## Work order
When you reach a picture, skip it, and retype every line below exactly.

Dataset excerpts
○ ○ ○ ○ ○
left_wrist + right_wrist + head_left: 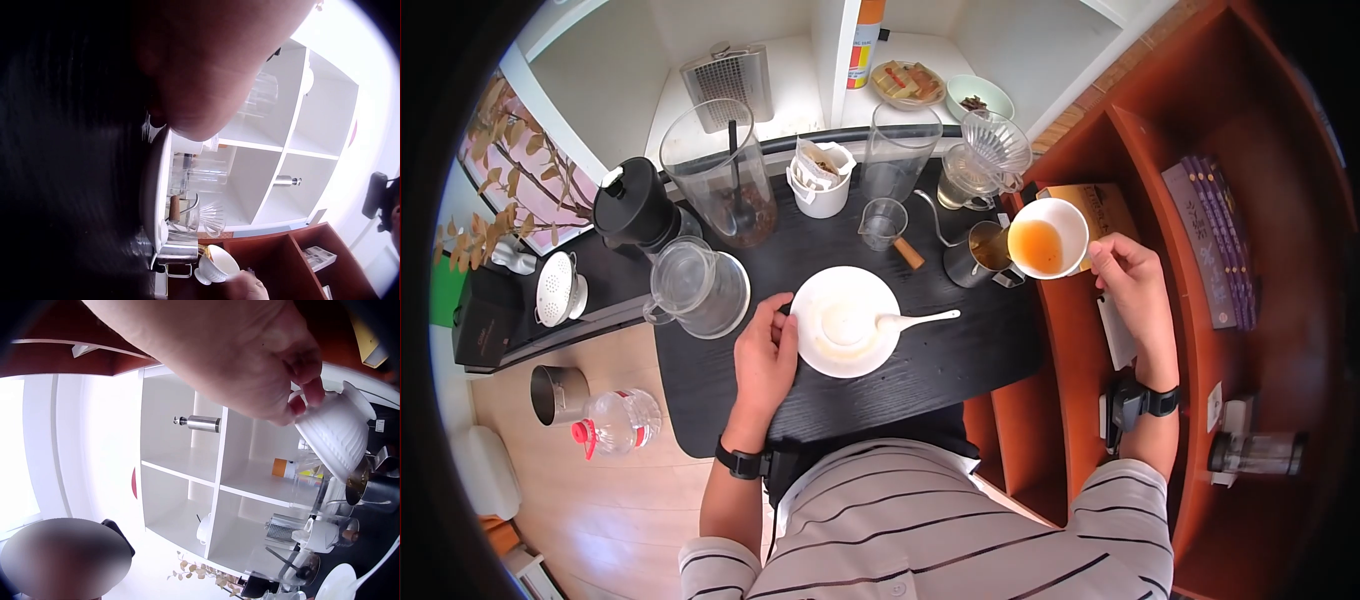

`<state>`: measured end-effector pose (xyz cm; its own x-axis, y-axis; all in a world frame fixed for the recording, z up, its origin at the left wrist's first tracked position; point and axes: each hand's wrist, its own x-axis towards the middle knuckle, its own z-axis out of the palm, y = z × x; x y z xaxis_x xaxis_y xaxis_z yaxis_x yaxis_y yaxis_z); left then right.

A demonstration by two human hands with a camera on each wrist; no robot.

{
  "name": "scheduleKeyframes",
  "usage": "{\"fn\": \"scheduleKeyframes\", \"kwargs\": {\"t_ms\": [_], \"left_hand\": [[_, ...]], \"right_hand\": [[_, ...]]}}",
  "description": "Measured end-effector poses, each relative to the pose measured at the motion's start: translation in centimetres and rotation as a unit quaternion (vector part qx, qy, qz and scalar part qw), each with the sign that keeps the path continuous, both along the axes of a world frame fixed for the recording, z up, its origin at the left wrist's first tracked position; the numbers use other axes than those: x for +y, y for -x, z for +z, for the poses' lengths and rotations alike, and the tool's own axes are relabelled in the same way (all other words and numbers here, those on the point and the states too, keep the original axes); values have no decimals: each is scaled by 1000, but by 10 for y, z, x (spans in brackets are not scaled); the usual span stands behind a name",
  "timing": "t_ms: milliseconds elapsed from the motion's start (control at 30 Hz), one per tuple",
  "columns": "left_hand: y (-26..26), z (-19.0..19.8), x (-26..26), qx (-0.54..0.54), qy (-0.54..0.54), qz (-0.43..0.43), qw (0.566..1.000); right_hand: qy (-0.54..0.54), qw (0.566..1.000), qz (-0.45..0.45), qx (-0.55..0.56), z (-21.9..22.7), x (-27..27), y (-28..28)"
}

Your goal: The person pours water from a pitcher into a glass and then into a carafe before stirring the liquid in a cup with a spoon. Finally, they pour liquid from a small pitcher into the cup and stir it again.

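Observation:
My right hand (1133,285) grips a white cup (1068,222) by its handle side, fingers and thumb pinched there. Amber liquid (1038,247) shows inside the cup, which is tilted to the left. Its lowered rim overlaps the mouth of a metal gooseneck kettle (968,268) in the head view. The right wrist view shows the cup's ribbed side and foot (359,400). On the black table, my left hand (765,355) rests beside a white saucer (825,350), relaxed fingers touching its left rim. A white spoon (925,319) lies across the saucer's right side.
Behind the saucer stand a small glass pitcher with a wooden handle (883,222), a white cup with a drip bag (820,190), and tall glass jars (720,170). A glass dripper (997,145) is at the back right, a lidded glass pot (700,290) left. Red shelving (1060,400) borders the right.

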<state>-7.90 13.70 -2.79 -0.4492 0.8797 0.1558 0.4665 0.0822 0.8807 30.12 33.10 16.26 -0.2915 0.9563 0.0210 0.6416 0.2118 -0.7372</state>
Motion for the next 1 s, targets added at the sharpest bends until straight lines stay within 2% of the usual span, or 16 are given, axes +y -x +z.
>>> {"fn": "scheduleKeyframes", "kwargs": {"t_ms": [267, 567, 1000], "left_hand": [[1, 0, -1, -2, -1, 0, 1000], [1, 2, -2, 0, 0, -2, 1000], [2, 3, -2, 5, -9, -4, 1000]], "right_hand": [[-78, 992, -11, -99, 15, -13, 20], [-195, 971, 3, -136, 22, -20, 31], [-284, 937, 42, -199, 29, -42, 48]]}}
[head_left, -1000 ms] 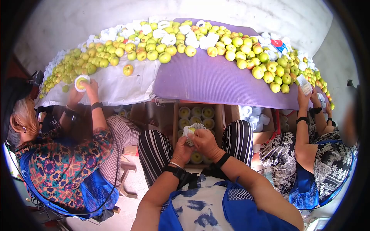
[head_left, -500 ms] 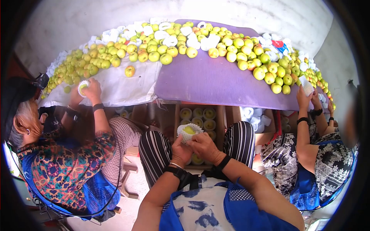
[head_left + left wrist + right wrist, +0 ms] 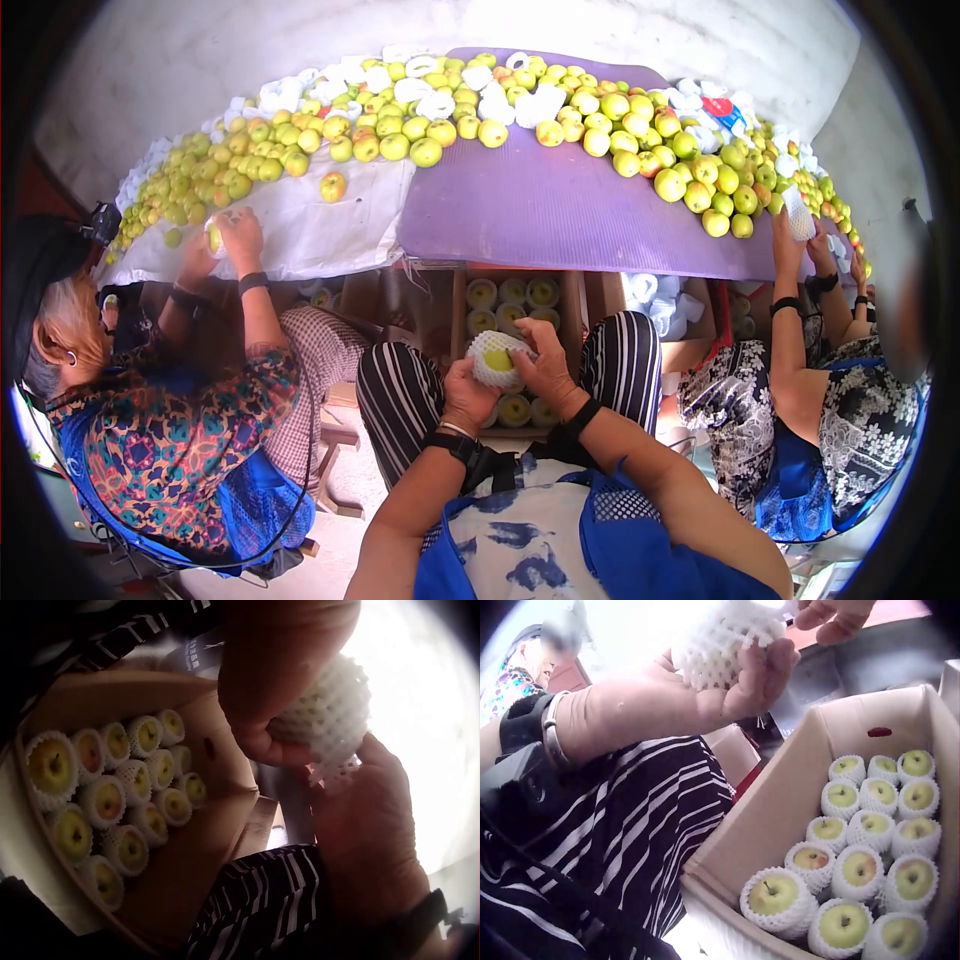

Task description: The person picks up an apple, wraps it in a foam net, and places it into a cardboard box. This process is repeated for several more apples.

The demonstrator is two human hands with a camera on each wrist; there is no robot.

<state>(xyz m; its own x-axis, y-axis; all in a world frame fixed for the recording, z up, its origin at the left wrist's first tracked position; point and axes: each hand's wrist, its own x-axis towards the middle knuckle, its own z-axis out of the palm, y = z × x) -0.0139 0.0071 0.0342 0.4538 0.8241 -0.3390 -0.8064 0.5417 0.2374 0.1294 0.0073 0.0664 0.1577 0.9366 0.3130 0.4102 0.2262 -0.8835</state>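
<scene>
Over the lap, my left hand (image 3: 468,395) holds a yellow-green apple (image 3: 498,359) in a white foam net (image 3: 486,377). In the right wrist view its fingers curl round the net from below. My right hand (image 3: 545,370) is at the apple's right side, fingers extended and raised, thumb near the net's opening. The left wrist view shows the net's ragged end (image 3: 334,771) beside the right palm. Below the hands, an open cardboard box (image 3: 784,795) contains rows of apples (image 3: 845,925) in foam nets, stems up.
Ahead, a table with a purple mat (image 3: 520,215) and a white cloth (image 3: 370,220) bears heaped apples (image 3: 425,152) and loose foam nets (image 3: 540,105). Another box of foam nets (image 3: 665,305) stands right of mine. A person (image 3: 180,430) sits at left, another (image 3: 800,400) at right.
The apple has turned in my left hand, and the net now covers more of it. My right hand's fingers have gone from pinching the net's edge to standing raised beside it.
</scene>
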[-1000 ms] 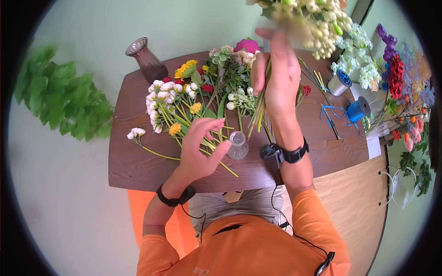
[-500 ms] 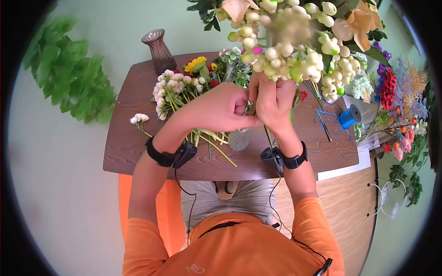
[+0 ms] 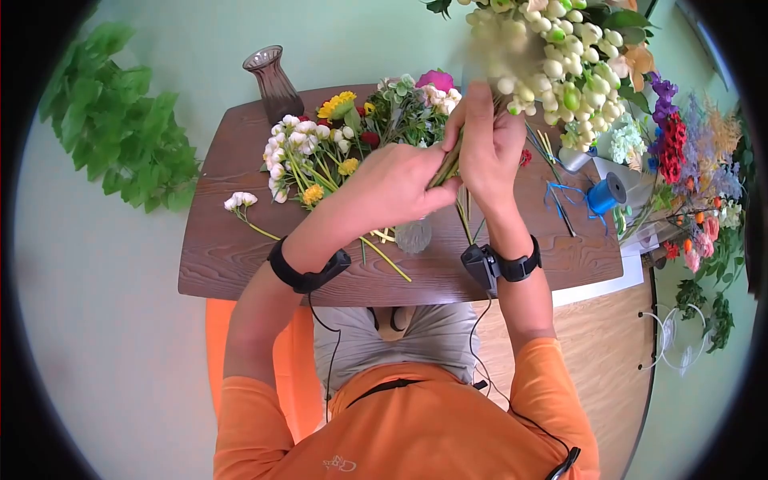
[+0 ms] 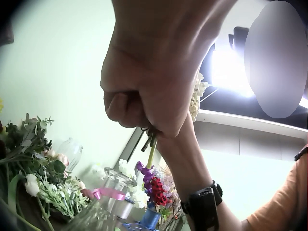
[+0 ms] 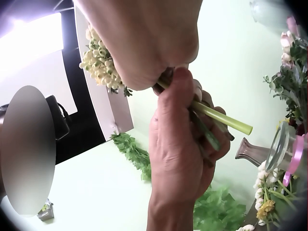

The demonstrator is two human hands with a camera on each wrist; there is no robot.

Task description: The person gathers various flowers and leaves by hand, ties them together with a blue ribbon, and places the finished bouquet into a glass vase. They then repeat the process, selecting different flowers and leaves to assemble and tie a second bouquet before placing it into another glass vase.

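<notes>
Held up over the table is a bouquet of cream berries (image 3: 572,88) with peach flowers and dark leaves. My right hand (image 3: 490,156) grips its stems just below the berries. Lower on the same bundle of stems (image 3: 450,164), my left hand (image 3: 396,186) closes its fingers round them. In the right wrist view, a cut green stem end (image 5: 226,119) sticks out past the left hand (image 5: 175,139). Below the hands stands a clear glass vase (image 3: 414,236), partly hidden by the left hand; a pink ribbon (image 4: 109,193) circles its neck in the left wrist view.
White flowers (image 3: 292,148), a yellow sunflower (image 3: 336,106) and greenery lie at the table's left and back. A smoky purple vase (image 3: 276,84) stands at the back left. Blue ribbon on a spool (image 3: 606,194) sits at the right, near more colourful flowers (image 3: 680,152).
My left hand has come up from beside the glass vase to the bouquet's stems. The bouquet came closer to the camera, then moved back up and right.
</notes>
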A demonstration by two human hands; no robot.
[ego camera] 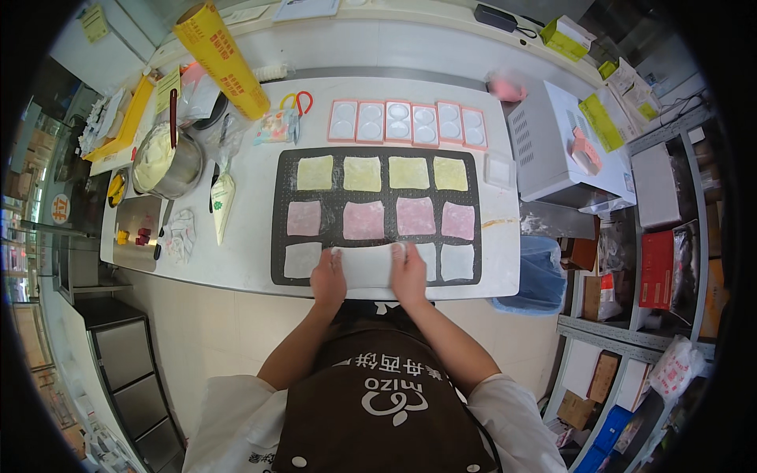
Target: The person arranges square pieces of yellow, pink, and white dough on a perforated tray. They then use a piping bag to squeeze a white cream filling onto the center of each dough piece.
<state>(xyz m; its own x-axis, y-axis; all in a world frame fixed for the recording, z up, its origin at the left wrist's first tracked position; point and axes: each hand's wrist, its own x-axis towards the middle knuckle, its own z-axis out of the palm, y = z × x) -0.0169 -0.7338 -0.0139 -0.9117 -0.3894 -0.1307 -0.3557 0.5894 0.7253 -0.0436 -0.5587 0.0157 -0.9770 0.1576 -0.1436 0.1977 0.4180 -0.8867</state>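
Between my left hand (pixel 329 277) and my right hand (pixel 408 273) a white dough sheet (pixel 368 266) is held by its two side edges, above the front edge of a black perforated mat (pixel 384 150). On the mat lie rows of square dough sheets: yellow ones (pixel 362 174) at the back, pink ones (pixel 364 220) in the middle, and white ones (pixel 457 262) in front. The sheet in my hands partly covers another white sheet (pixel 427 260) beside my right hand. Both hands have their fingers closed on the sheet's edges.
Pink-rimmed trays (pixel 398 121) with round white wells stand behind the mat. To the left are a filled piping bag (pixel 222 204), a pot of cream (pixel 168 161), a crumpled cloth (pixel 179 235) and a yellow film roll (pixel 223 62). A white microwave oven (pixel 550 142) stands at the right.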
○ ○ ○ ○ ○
## Solution to the exercise
left_wrist + right_wrist + head_left: 

`<state>`: measured end-effector pose (xyz cm; its own x-axis, y-axis; all in a world frame fixed for the recording, z up, its origin at the left wrist's first tracked position; point and axes: each hand's wrist, its own x-axis towards the middle knuckle, its own z-axis out of the palm, y = z × x; x y z xaxis_x xaxis_y xaxis_z yaxis_x yaxis_y yaxis_z); left then right.

A demonstration by two human hands with a camera on each wrist; no robot.

{
  "name": "scheduleKeyframes",
  "usage": "{\"fn\": \"scheduleKeyframes\", \"kwargs\": {\"t_ms\": [_], \"left_hand\": [[_, ...]], \"right_hand\": [[_, ...]]}}",
  "description": "Measured end-effector poses, each relative to the pose measured at the motion's start: translation in centimetres and rotation as a unit quaternion (vector part qx, qy, qz and scalar part qw), each with the sign that keeps the path continuous, both along the axes of a world frame fixed for the recording, z up, its origin at the left wrist's first tracked position; the numbers use other axes than those: x for +y, y for -x, z for +z, for the poses' lengths and rotations alike, and the tool's own axes are relabelled in the same way (all other words and numbers here, those on the point and the states too, keep the original axes); values have no decimals: each is scaled by 1000, but by 10 for y, z, x (spans in brackets are not scaled); the usual span stands behind a name",
  "timing": "t_ms: milliseconds elapsed from the motion's start (control at 30 Hz), one per tuple",
  "columns": "left_hand: y (-26..26), z (-19.0..19.8), x (-26..26), qx (-0.54..0.54), qy (-0.54..0.54), qz (-0.43..0.43), qw (0.566..1.000); right_hand: qy (-0.54..0.54), qw (0.566..1.000), qz (-0.45..0.45), qx (-0.55..0.56), z (-21.9..22.7), x (-27..27), y (-28..28)"
}

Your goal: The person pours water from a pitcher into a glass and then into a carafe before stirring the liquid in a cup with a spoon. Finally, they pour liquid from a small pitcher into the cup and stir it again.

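Observation:
My right hand (1133,285) grips a white cup (1068,222) by its handle side, fingers and thumb pinched there. Amber liquid (1038,247) shows inside the cup, which is tilted to the left. Its lowered rim overlaps the mouth of a metal gooseneck kettle (968,268) in the head view. The right wrist view shows the cup's ribbed side and foot (359,400). On the black table, my left hand (765,355) rests beside a white saucer (825,350), relaxed fingers touching its left rim. A white spoon (925,319) lies across the saucer's right side.
Behind the saucer stand a small glass pitcher with a wooden handle (883,222), a white cup with a drip bag (820,190), and tall glass jars (720,170). A glass dripper (997,145) is at the back right, a lidded glass pot (700,290) left. Red shelving (1060,400) borders the right.
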
<state>-7.90 13.70 -2.79 -0.4492 0.8797 0.1558 0.4665 0.0822 0.8807 30.12 33.10 16.26 -0.2915 0.9563 0.0210 0.6416 0.2118 -0.7372</state>
Motion for the next 1 s, targets added at the sharpest bends until straight lines stay within 2% of the usual span, or 16 are given, axes +y -x +z.
>>> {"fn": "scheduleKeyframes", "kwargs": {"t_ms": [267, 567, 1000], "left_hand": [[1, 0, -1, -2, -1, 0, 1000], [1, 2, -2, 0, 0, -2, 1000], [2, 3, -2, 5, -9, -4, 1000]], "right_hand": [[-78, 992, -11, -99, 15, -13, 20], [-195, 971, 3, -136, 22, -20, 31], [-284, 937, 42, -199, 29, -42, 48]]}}
[head_left, -1000 ms] 
[head_left, -500 ms] 
[head_left + left wrist + right wrist, +0 ms] 

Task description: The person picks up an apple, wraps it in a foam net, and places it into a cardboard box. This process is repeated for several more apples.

The demonstrator is two human hands with a camera on each wrist; there is no robot.

<state>(xyz m; its own x-axis, y-axis; all in a world frame fixed for the recording, z up, its origin at the left wrist's first tracked position; point and axes: each hand's wrist, its own x-axis towards the middle knuckle, its own z-axis out of the palm, y = z × x) -0.0139 0.0071 0.0342 0.4538 0.8241 -0.3390 -0.8064 0.5417 0.2374 0.1294 0.0073 0.0664 0.1577 0.9366 0.3130 0.4102 0.2262 -0.8835</state>
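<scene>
Over the lap, my left hand (image 3: 468,395) holds a yellow-green apple (image 3: 498,359) in a white foam net (image 3: 486,377). In the right wrist view its fingers curl round the net from below. My right hand (image 3: 545,370) is at the apple's right side, fingers extended and raised, thumb near the net's opening. The left wrist view shows the net's ragged end (image 3: 334,771) beside the right palm. Below the hands, an open cardboard box (image 3: 784,795) contains rows of apples (image 3: 845,925) in foam nets, stems up.
Ahead, a table with a purple mat (image 3: 520,215) and a white cloth (image 3: 370,220) bears heaped apples (image 3: 425,152) and loose foam nets (image 3: 540,105). Another box of foam nets (image 3: 665,305) stands right of mine. A person (image 3: 180,430) sits at left, another (image 3: 800,400) at right.
The apple has turned in my left hand, and the net now covers more of it. My right hand's fingers have gone from pinching the net's edge to standing raised beside it.
</scene>
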[-1000 ms] 
[-500 ms] 
[+0 ms] 
[+0 ms] 
[+0 ms] 

The demonstrator is two human hands with a camera on each wrist; there is no robot.

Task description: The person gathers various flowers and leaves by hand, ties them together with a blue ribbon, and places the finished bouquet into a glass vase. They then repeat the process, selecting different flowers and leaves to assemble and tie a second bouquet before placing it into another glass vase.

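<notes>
Held up over the table is a bouquet of cream berries (image 3: 572,88) with peach flowers and dark leaves. My right hand (image 3: 490,156) grips its stems just below the berries. Lower on the same bundle of stems (image 3: 450,164), my left hand (image 3: 396,186) closes its fingers round them. In the right wrist view, a cut green stem end (image 5: 226,119) sticks out past the left hand (image 5: 175,139). Below the hands stands a clear glass vase (image 3: 414,236), partly hidden by the left hand; a pink ribbon (image 4: 109,193) circles its neck in the left wrist view.
White flowers (image 3: 292,148), a yellow sunflower (image 3: 336,106) and greenery lie at the table's left and back. A smoky purple vase (image 3: 276,84) stands at the back left. Blue ribbon on a spool (image 3: 606,194) sits at the right, near more colourful flowers (image 3: 680,152).
My left hand has come up from beside the glass vase to the bouquet's stems. The bouquet came closer to the camera, then moved back up and right.
</notes>
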A demonstration by two human hands; no robot.
[ego camera] 
Target: The person arranges square pieces of yellow, pink, and white dough on a perforated tray. They then use a piping bag to squeeze a white cream filling onto the center of each dough piece.
<state>(xyz m; its own x-axis, y-axis; all in a world frame fixed for the recording, z up, its origin at the left wrist's first tracked position; point and axes: each hand's wrist, its own x-axis towards the middle knuckle, its own z-axis out of the palm, y = z × x) -0.0169 -0.7338 -0.0139 -0.9117 -0.3894 -0.1307 -0.3557 0.5894 0.7253 -0.0436 -0.5587 0.0157 -0.9770 0.1576 -0.1436 0.1977 0.4180 -0.8867</state>
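Between my left hand (pixel 329 277) and my right hand (pixel 408 273) a white dough sheet (pixel 368 266) is held by its two side edges, above the front edge of a black perforated mat (pixel 384 150). On the mat lie rows of square dough sheets: yellow ones (pixel 362 174) at the back, pink ones (pixel 364 220) in the middle, and white ones (pixel 457 262) in front. The sheet in my hands partly covers another white sheet (pixel 427 260) beside my right hand. Both hands have their fingers closed on the sheet's edges.
Pink-rimmed trays (pixel 398 121) with round white wells stand behind the mat. To the left are a filled piping bag (pixel 222 204), a pot of cream (pixel 168 161), a crumpled cloth (pixel 179 235) and a yellow film roll (pixel 223 62). A white microwave oven (pixel 550 142) stands at the right.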

No additional answer is expected.